The monarch exercised, as at the present time, a supreme command over the national forces. He consulted the witan, but he himself determined on, and proclaimed war or peace. He was also, as now, the supreme judge, and received appeals in person, from all the ordinary courts of judicature: the ealdormen, sheriffs, and other officers of those courts, holding their appointments at his pleasure. The intelligent reader will thus find the substantial duties of the royal office as remarkably similar at this distant period with its present functions, as the pageant of a coronation can be uniform[83].

William I. may be said to have been crowned in character as a conqueror. Christmas-day 1066, being appointed for his coronation, at Westminster, he was surrounded by his Norman barons, and a full attendance of the English nobles and prelates—when Aldred, archbishop of York, put the questions of the Recognition to his new subjects; and the bishop of Constance, who was in his train, to the Normans, The assent of both nations was given with loud acclaim. So boisterous, indeed, was their loyalty at this part of the ceremony, that the Norman soldiers of William, on the outside of the Abbey church, affected to consider the shouts as the signal of insurrection, and immediately set fire to the houses of the neighbourhood (a singular remedy for riot), and began the congenial work of plunder, to the great mortification of the king. All now became confusion in the interior of the Abbey: the Norman barons prepared for battle; the native nobles regarded themselves as victims selected for slaughter, and the king is said to have been left alone, with the ecclesiastics, to conclude the ceremony. That the shouts were but the pretext for a preconcerted attack and plunder of the people, appears but too clearly from the subsequent remonstrance of the king with the barons, whom he warned against the certain result of oppressing the English; while he strictly prohibited the soldiers from appearing at taverns, or molesting the private abodes of the citizens; and appointed a commission to enforce his regulations.

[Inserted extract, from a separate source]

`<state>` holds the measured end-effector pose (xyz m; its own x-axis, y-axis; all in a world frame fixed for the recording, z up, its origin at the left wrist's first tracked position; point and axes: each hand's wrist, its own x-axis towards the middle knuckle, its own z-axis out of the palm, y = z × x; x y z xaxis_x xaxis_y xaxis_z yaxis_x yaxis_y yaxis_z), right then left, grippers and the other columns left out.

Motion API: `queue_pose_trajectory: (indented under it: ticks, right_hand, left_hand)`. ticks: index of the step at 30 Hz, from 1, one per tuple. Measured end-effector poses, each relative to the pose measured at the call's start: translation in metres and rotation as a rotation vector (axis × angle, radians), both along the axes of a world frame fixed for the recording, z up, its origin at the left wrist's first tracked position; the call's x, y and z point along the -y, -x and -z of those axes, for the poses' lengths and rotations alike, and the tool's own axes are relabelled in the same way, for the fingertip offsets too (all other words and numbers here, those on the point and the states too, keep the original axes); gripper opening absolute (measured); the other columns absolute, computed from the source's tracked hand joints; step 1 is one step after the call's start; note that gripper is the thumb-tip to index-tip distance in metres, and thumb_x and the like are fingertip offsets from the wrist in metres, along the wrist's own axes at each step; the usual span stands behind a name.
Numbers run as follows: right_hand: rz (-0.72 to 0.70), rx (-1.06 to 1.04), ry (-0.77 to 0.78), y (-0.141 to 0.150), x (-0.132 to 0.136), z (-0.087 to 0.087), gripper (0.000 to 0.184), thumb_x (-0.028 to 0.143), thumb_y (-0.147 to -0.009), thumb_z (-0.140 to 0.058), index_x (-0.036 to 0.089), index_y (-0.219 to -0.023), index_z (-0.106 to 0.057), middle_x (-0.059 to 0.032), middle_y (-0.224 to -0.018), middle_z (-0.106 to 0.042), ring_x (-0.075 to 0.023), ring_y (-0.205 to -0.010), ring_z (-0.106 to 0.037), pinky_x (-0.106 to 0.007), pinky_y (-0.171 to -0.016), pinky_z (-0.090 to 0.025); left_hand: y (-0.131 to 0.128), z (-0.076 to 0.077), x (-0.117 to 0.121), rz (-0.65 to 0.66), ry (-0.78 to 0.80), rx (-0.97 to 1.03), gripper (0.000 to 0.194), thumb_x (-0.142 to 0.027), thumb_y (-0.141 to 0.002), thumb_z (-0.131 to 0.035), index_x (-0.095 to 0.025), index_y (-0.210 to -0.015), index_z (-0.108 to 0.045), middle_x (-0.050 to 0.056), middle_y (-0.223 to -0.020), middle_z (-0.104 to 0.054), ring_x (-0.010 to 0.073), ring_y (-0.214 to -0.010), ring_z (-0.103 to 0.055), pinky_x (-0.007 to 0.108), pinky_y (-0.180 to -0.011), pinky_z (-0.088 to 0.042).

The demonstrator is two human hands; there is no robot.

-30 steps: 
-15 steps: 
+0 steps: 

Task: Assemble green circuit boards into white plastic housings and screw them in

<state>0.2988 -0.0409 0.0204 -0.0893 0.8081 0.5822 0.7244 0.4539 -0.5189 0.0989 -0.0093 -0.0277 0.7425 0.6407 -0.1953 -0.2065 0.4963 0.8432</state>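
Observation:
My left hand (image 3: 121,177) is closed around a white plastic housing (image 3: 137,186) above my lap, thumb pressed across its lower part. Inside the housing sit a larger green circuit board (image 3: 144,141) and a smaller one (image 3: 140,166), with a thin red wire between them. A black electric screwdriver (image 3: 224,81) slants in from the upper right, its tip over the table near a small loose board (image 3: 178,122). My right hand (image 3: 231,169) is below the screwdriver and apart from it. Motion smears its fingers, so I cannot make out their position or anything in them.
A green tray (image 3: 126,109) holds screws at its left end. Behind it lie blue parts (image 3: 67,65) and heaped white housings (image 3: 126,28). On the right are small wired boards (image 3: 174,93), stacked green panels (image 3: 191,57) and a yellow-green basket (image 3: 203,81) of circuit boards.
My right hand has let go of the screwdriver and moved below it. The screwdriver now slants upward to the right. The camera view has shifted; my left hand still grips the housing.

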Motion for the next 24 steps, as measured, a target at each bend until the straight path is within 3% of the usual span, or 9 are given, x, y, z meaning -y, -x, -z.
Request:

Matilda, duchess of Normandy, was not brought into England until William had fully subdued his refractory subjects—when, on Whit Sunday, 1068, she was crowned queen at Winchester, by the archbishop of York.

William Rufus, though a second son, was the Conqueror's favorite, and duly elected his successor by the prelates and barons of England. His coronation, as it was principally procured by the influence of the church, was conducted with great splendour by Lanfranc, archbishop of Canterbury, at Westminster, 20th Sept, 1087.

Of this prince the Saxon Chronicle furnishes an anecdote, of which the naval excursions of his present Majesty are calculated to remind us. While hunting in the New Forest he received intelligence of the defeat of his Norman forces by Helie de la Fleche—and would hardly suffer the messenger to conclude his tale, ere he exclaimed, "Let those that love, follow me;" and rode immediately toward the sea shore. He leaped into the first vessel that presented itself: the master remonstrating that the weather was very stormy, and the passage perilous in such a bark, "Hold thy peace," said William, "kings are never drowned[84]."